Lysergide (LSD) is photolabile and specimens suspected of containing LSD should be protected from the light. Decreases in drug concentration have been documented in blood, serum and urine, with and without sodium fluoride. In one study, however, LSD concentrations in urine were stable for 4 weeks at room and refrigerated temperatures (Francom et al. 1988).
During storage, ethanol concentrations may increase or decrease.
Ethanol losses are largely attributed to evaporation, chemical oxidation and microbial consumption, whereas increases are largely due to microbial conversion of substrates to ethanol. Although measured increases in blood ethanol concentrations have been documented under some conditions, this is inhibited by the addition of sodium fluoride as preservative and storage at refrigerated temperatures. Ethanol was stable in fluoridated blood for 2 months at room temperature (Glendening, Waugh 1965). Even after storage for 1–3 years at room temperature, average decreases at room temperature were 0.4g/L. Average losses following storage of blood at room temperature for 3 and 6.75 years were 0.19 and 0.33g/L, respectively (Chang et al. 1984). In one study, loss of ethanol was evident in blood contaminated by Pseudomonas. Although this was not prevented by 1% sodium fluoride, increasing the quantity of preservative to 2% did prevent ethanol loss (Dick, Stone 1987).

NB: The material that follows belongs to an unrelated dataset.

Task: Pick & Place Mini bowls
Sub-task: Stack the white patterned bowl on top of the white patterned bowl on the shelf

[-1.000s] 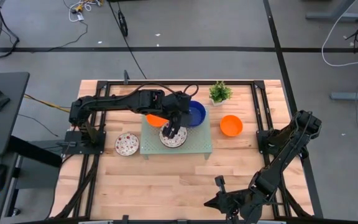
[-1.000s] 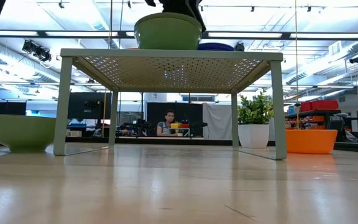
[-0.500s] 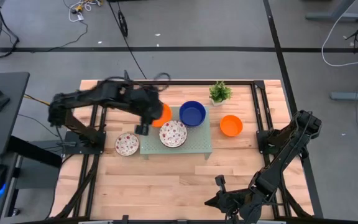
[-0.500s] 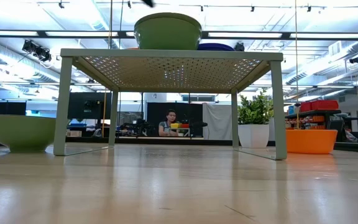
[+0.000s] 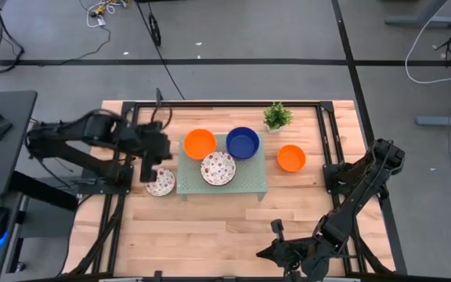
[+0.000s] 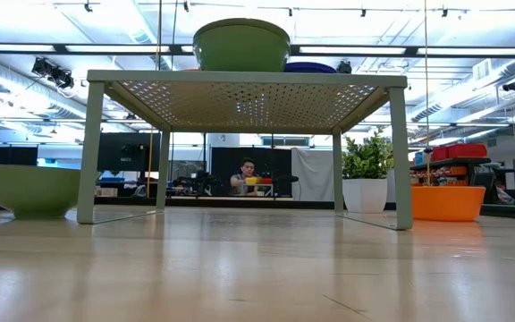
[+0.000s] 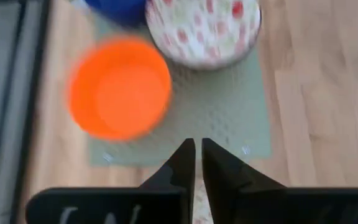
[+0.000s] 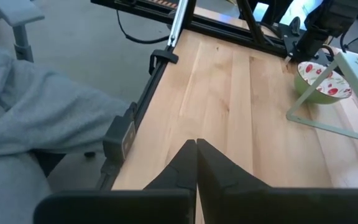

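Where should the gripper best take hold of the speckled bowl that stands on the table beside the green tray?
Probably on the rim of the speckled bowl, from straight above, one finger inside and one outside: it sits upright and open. Choose the side facing away from the tray, which stands close. The left gripper hovers nearby.

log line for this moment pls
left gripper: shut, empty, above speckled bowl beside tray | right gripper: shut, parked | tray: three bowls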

Urine is less susceptible than blood to in vitro ethanol production except in rare instances. Urine samples treated with microorganisms known to produce ethanol did not produce increases in ethanol concentration greater than 0.2g/L, even following incubation at 37 ° C (Blackmore 1968). The use of preservative and refrigeration of urine samples is effective in terms of maintaining ethanol stability. Exceptions have been noted, but are rare. For example, a dramatic increase in ethanol concentration was documented in the urine from a diabetic patient found to contain Candida albicans. The increase in ethanol concentrationwas also accompanied by a significant decrease in glucose concentration (Ball, Lichtenwalner 1979).

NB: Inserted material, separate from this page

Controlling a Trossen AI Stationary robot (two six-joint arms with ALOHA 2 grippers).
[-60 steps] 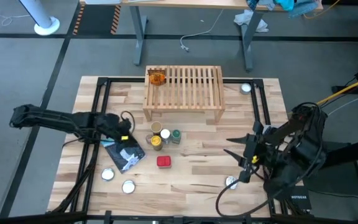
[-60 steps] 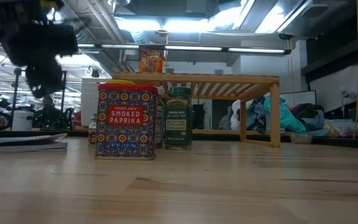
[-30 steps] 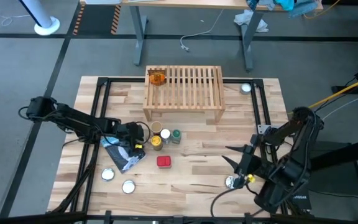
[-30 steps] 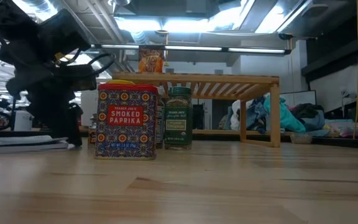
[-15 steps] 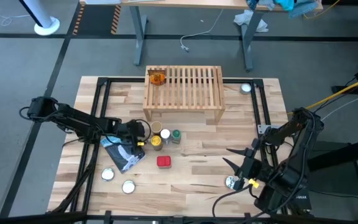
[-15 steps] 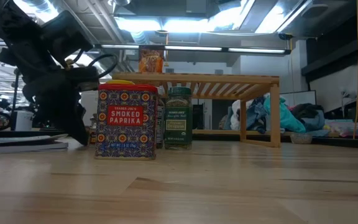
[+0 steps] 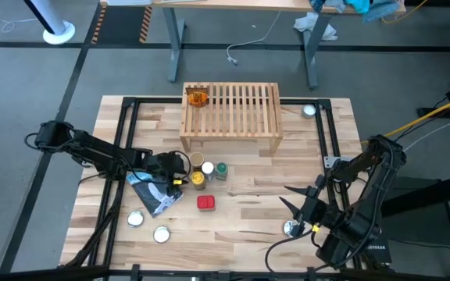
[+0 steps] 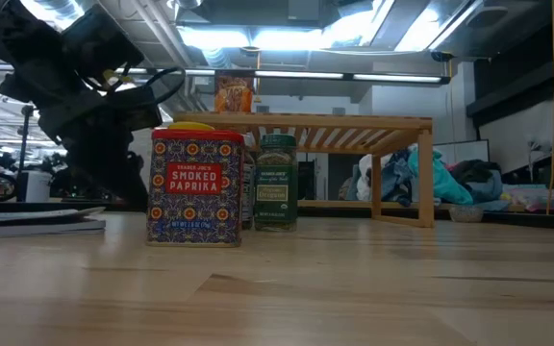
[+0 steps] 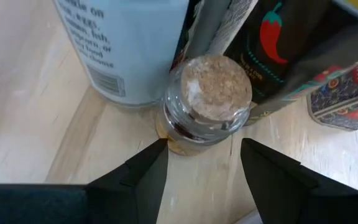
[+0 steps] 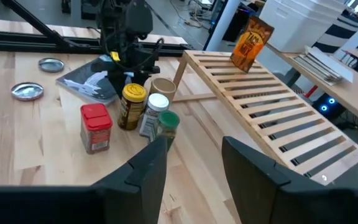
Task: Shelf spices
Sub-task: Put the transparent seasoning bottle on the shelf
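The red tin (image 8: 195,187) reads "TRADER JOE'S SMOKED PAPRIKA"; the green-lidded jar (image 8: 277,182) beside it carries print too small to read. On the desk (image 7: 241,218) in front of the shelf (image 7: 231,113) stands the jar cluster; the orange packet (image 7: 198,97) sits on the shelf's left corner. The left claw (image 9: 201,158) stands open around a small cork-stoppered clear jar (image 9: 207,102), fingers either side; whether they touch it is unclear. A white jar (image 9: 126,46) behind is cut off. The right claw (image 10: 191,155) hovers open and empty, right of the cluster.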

In addition to GHB being present in a variety of biological specimens as an endogenous substance, in situ production of GHB during storage has been documented and widely studied. In general, increases in GHB concentration are more pronounced in postmortem specimens. The concentration of GHB in an unpreserved postmortem blood sample stored under refrigerated conditions for 4 months approached 100 mg/L. GHB increases in postmortem urine are less pronounced and typically an order of magnitude lower, even in the absence of preservative (Berankova et al. 2006). Antemortem samples are much less susceptible to in situ production over time (Kerrigan 2002; LeBeau et al. 2007). Nevertheless, storage at refrigerated temperature, use of sodium fluoride as preservative and analysis at the earliest possible interval are recommended wherever possible.